● **Task directions**: The answer must consist solely of the lines from the start of the records through the line containing "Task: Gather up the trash", restated word for word, with no pictures.

● **Input for this task**:
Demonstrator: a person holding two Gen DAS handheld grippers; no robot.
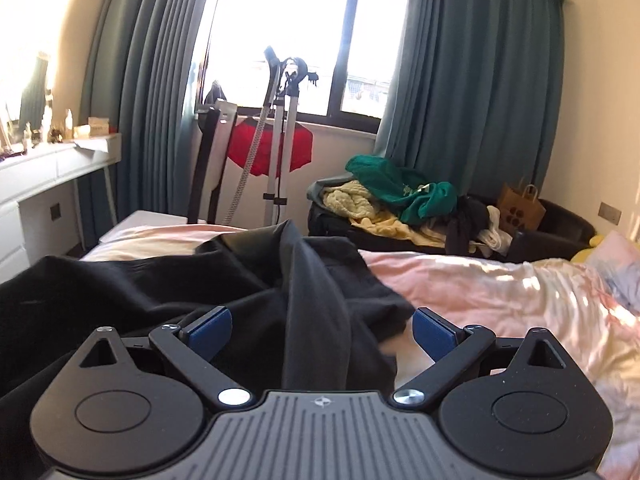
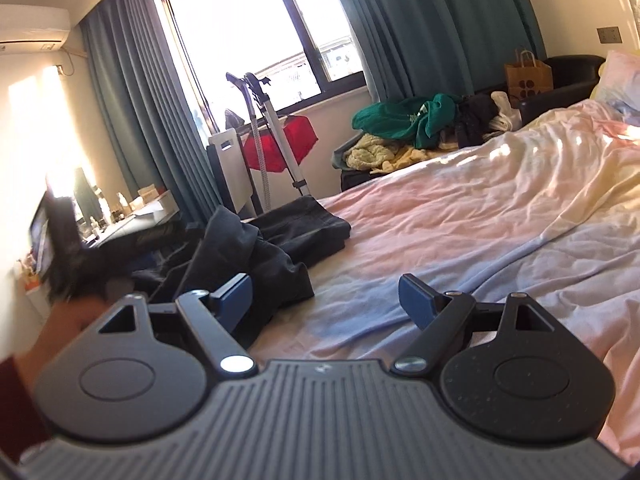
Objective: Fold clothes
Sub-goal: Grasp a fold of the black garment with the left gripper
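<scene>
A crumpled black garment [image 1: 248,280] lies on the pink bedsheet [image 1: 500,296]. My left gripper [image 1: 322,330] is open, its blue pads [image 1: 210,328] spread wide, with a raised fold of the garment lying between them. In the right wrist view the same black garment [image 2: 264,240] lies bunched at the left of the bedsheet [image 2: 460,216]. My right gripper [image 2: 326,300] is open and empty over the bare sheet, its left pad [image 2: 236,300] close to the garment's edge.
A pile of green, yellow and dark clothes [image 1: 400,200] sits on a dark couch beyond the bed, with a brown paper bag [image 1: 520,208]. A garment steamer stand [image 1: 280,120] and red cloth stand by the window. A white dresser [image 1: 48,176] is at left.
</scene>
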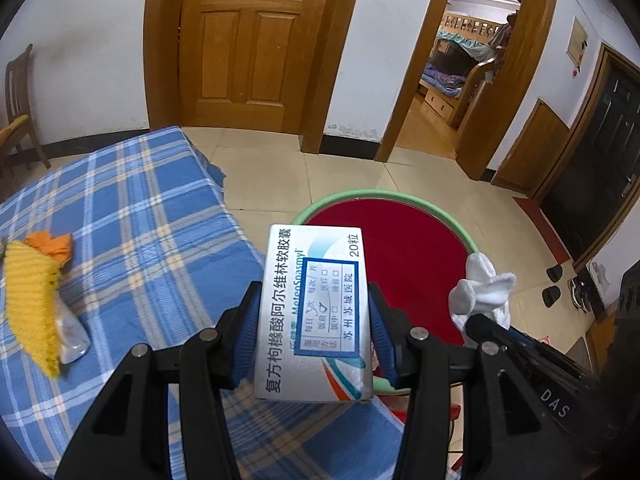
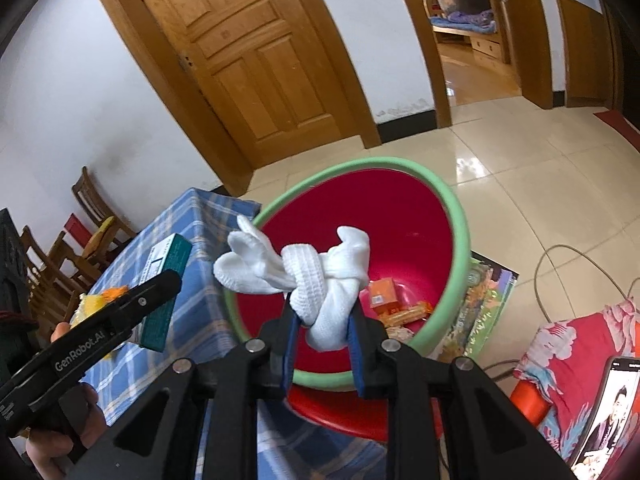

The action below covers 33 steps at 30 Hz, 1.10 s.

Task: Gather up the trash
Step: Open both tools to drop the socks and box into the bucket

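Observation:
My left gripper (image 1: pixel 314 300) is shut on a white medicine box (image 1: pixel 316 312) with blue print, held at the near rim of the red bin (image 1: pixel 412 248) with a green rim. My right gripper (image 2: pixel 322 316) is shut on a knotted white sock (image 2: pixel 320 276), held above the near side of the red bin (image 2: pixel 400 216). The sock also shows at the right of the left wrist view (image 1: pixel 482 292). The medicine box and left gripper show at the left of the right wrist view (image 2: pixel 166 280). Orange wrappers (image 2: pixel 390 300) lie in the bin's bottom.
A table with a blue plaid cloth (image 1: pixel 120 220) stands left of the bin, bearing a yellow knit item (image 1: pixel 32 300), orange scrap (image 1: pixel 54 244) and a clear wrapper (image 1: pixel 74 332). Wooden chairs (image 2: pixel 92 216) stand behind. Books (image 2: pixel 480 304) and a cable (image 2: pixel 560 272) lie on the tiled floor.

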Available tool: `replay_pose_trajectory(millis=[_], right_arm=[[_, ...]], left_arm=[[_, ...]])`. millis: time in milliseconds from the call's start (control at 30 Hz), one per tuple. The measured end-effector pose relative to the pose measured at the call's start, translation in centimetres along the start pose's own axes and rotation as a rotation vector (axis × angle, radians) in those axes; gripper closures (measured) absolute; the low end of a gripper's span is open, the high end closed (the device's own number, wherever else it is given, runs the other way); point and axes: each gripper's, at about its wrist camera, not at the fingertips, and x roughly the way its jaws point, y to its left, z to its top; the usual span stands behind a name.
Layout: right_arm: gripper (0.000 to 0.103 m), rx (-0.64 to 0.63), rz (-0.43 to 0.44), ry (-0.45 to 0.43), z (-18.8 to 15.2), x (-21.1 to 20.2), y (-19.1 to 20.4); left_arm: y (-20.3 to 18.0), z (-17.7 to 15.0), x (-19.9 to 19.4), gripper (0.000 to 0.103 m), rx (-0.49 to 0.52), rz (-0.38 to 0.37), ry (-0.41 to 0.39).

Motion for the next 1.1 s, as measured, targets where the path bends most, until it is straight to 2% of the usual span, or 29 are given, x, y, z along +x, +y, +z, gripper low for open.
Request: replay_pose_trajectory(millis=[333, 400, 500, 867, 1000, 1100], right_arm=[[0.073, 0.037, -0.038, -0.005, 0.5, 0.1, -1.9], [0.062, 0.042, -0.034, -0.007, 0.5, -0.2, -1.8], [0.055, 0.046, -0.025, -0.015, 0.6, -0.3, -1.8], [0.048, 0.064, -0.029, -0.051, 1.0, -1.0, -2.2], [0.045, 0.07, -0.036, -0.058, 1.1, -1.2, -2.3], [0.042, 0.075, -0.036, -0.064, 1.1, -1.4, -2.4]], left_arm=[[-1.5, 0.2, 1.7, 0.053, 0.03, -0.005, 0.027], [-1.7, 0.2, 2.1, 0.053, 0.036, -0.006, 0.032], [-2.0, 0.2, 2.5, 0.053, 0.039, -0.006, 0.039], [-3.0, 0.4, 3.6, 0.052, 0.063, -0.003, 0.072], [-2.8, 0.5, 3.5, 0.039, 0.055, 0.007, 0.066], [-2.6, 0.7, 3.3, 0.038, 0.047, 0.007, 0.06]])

● **Exercise response**:
Demonstrator: a person holding two Gen DAS handheld grippers; no robot.
Objective: Fold clothes
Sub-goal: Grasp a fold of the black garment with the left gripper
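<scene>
A crumpled black garment [image 1: 248,280] lies on the pink bedsheet [image 1: 500,296]. My left gripper [image 1: 322,330] is open, its blue pads [image 1: 210,328] spread wide, with a raised fold of the garment lying between them. In the right wrist view the same black garment [image 2: 264,240] lies bunched at the left of the bedsheet [image 2: 460,216]. My right gripper [image 2: 326,300] is open and empty over the bare sheet, its left pad [image 2: 236,300] close to the garment's edge.
A pile of green, yellow and dark clothes [image 1: 400,200] sits on a dark couch beyond the bed, with a brown paper bag [image 1: 520,208]. A garment steamer stand [image 1: 280,120] and red cloth stand by the window. A white dresser [image 1: 48,176] is at left.
</scene>
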
The action below covers 33 steps at 30 Hz, 1.10 s.

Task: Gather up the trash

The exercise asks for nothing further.